Altroconsumo prepara una class action contro Apple a causa dell’obsolescenza programmata

2 Dicembre 2020Nessun commento

Guai in vista per Apple: l'associazione di consumatori Altroconsumo ha infatti in cantiere una class action contro l'azienda di Cupertino. Il motivo del contendere? L'obsolescenza programmata dei suoi dispositivi.

Per comprendere al meglio la vicenda occorre andare indietro di qualche anno. Nel 2018 Apple era stata sanzionata dall’Autorità Garante della Concorrenza e del Mercato per 10 milioni di Euro per pratiche commerciali scorrette ed aggressive, anche grazie alle segnalazioni raccolte da Altroconsumo.
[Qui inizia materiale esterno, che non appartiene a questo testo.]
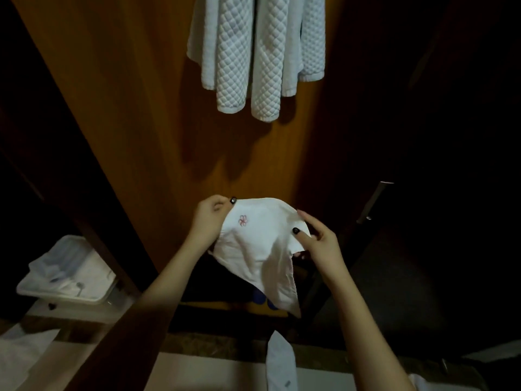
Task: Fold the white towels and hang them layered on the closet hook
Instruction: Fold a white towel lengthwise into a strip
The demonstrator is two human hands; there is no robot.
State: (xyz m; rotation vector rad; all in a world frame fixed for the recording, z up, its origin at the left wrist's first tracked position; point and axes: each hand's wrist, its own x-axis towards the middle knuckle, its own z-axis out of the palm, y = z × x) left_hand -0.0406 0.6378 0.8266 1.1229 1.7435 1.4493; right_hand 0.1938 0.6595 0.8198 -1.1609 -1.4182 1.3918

Diversi utenti, infatti, lamentavano un decadimento delle performance dei propri iPhone 6, 6 Plus, 6s e 6s Plus in seguito all’installazione dell’aggiornamento ad iOS 10 e 10.1.2.

Apple si è difesa sostenendo che gli aggiornamenti in questione fossero necessari per prevenire lo spegnimento improvviso dei suoi smartphone, ha offerto ai suoi clienti la possibilità di sostituire le batterie degli iPhone ad un prezzo scontato ed ha presentato ricorso al TAR del Lazio, respinto lo scorso maggio.

Altroconsumo spiega che in Italia i consumatori danneggiati dall’azienda non hanno potuto beneficiare di alcun risarcimento, a differenza degli utenti statunitensi, ai quali sono stati riconosciuti complessivamente 500 milioni di dollari.

Per assicurare anche agli utenti italiani lo stesso trattamento, l’associazione, in collaborazione con Euroconsumers, ha annunciato oggi di voler lanciare una class Action contro Apple con lo scopo di ottenere un risarcimento minimo di 60€ per ogni consumatore. Si tratta di una azione giudiziaria coordinata a cui parteciperanno utenti non solo dall’Italia, ma anche dal Belgio, dalla Spagna e dal Portogallo.

A questa iniziativa si aggiunge anche l’avvio di una indagine volta a misurare l’indice di riparabilità di diversi dispositivi, ovvero la possibilità di riparazione senza l’intervento di un tecnico. Ad essere analizzati sono stati 10 smartphone e 4 tablet di diverse marche ai quali si è provato a sostituire display e batteria.

Il risultato è stato piuttosto chiaro: pressochè tutti i dispositivi esaminati non sono stati progettati per poter essere riparati con facilità. Si tratta di una situazione che costringe gli utenti a cambiare smartphone o tablet sempre più frequentemente, con una maggior produzione di rifiuti tecnologici e, ovviamente, una maggior spesa.

indice riparabilità

A tal proposito Altroconsumo ha lanciato alla fine del 2019 il progetto PROMPT che permette agli utenti di segnalare i dispositivi elettronici la cui vita utile è terminata troppo presto, con lo scopo di avere una panoramica più chiara sul fenomeno e “sensibilizzare le aziende verso politiche più corrette e sostenibili“. Finora le segnalazioni raccolte sono oltre 700 e la metà riguarda uno smartphone.